The fundamental climate change adaptation message is about coping with constant change in comparison to what we have come to expect. The past 10,000 years, during which modern civilization arose, has been a period of climate stability relative to what we know of earth's history. However, that stability, and the predictability for food production, travel, and where and how we build things, may be put into question when we ask what the oscillations from our perturbation of the climate system will look like.

More coastal areas will need to build structures to withstand stronger storms. We will have to retreat from the beach, giving the ocean the room it needs to expand. In 1998, NOAA summarized the coastal responses as follows:

(1) Accommodate. Vulnerable areas continue to be occupied, accepting the greater degree of effects, e.g., flooding, saltwater intrusion, and erosion; advanced coastal management used to avoid the worst impacts; improved early warning of catastrophic events; and building codes modified to strengthen structures.

(2) Protect. Vulnerable areas, particularly population centers, high-value economic activities, and critical natural resources, are defended by sea walls, bulkheads, saltwater intrusion barriers; other infrastructure investments are made; and "soft" structural options such as periodic beach re-nourishment, landfill, dune maintenance or restoration, and wetlands creation are carried out.

(3) Retreat.

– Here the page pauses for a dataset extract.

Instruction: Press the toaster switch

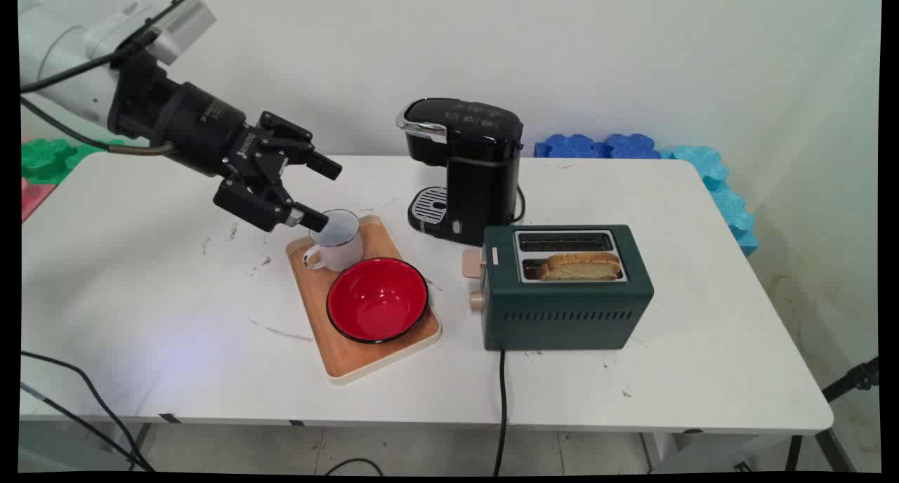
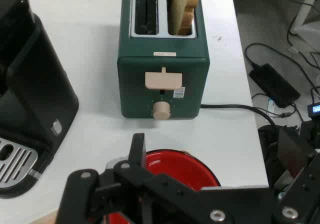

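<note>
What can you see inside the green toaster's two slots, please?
The toaster holds a slice of toast in its near slot, standing above the rim; the far slot looks empty. The slots' depths are hidden.

We see the main view from above the table's [image 1: 175,314] near side, looking down across it to the wall [image 1: 632,62], fairly far back. Hand view rides the gripper [image 2: 150,194], close and low, facing the toaster's [image 2: 162,79] lever end. Both views share toaster [image 1: 562,300], bowl [image 1: 377,299], coffee maker [image 1: 467,170].
</note>
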Available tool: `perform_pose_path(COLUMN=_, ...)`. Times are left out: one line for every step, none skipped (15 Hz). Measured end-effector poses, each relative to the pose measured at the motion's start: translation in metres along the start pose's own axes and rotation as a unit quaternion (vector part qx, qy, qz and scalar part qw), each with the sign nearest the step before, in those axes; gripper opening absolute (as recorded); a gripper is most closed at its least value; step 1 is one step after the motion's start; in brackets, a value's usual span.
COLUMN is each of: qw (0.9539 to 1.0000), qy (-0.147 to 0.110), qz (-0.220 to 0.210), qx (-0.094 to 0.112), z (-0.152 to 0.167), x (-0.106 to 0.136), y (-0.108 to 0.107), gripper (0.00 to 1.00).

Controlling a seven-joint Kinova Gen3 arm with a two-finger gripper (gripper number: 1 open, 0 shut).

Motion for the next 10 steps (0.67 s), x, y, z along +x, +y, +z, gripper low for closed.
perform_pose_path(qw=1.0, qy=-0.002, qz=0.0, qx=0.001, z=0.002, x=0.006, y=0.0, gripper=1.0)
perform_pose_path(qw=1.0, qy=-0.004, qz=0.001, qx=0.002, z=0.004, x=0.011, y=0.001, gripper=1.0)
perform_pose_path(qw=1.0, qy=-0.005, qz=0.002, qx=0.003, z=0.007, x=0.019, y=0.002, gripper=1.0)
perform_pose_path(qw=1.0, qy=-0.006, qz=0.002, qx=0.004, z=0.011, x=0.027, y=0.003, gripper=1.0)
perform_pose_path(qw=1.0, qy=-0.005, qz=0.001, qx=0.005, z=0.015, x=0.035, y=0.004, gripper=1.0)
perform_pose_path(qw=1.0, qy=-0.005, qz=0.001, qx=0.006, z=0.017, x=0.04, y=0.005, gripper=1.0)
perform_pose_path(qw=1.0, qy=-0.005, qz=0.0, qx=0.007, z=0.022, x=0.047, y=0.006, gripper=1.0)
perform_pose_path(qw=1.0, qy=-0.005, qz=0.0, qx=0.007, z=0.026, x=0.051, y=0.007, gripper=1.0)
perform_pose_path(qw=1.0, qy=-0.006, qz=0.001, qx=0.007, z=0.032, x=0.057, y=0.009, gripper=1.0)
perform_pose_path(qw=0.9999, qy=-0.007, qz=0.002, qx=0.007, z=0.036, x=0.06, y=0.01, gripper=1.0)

Existing structures and infrastructure in vulnerable areas are abandoned, inhabitants are resettled, government subsidies are withdrawn, and new development is required to be set back specific distances from the shore, as appropriate.

In its latest edition, of Basins and Coasts, USAID’s newsletter on integrated management of coastal and freshwater systems, editor James Tobey has assembled a series of articles on climate change vulnerability and adaptation for coastal residents around the world21.  The mainstreaming of climate and the oceans has begun.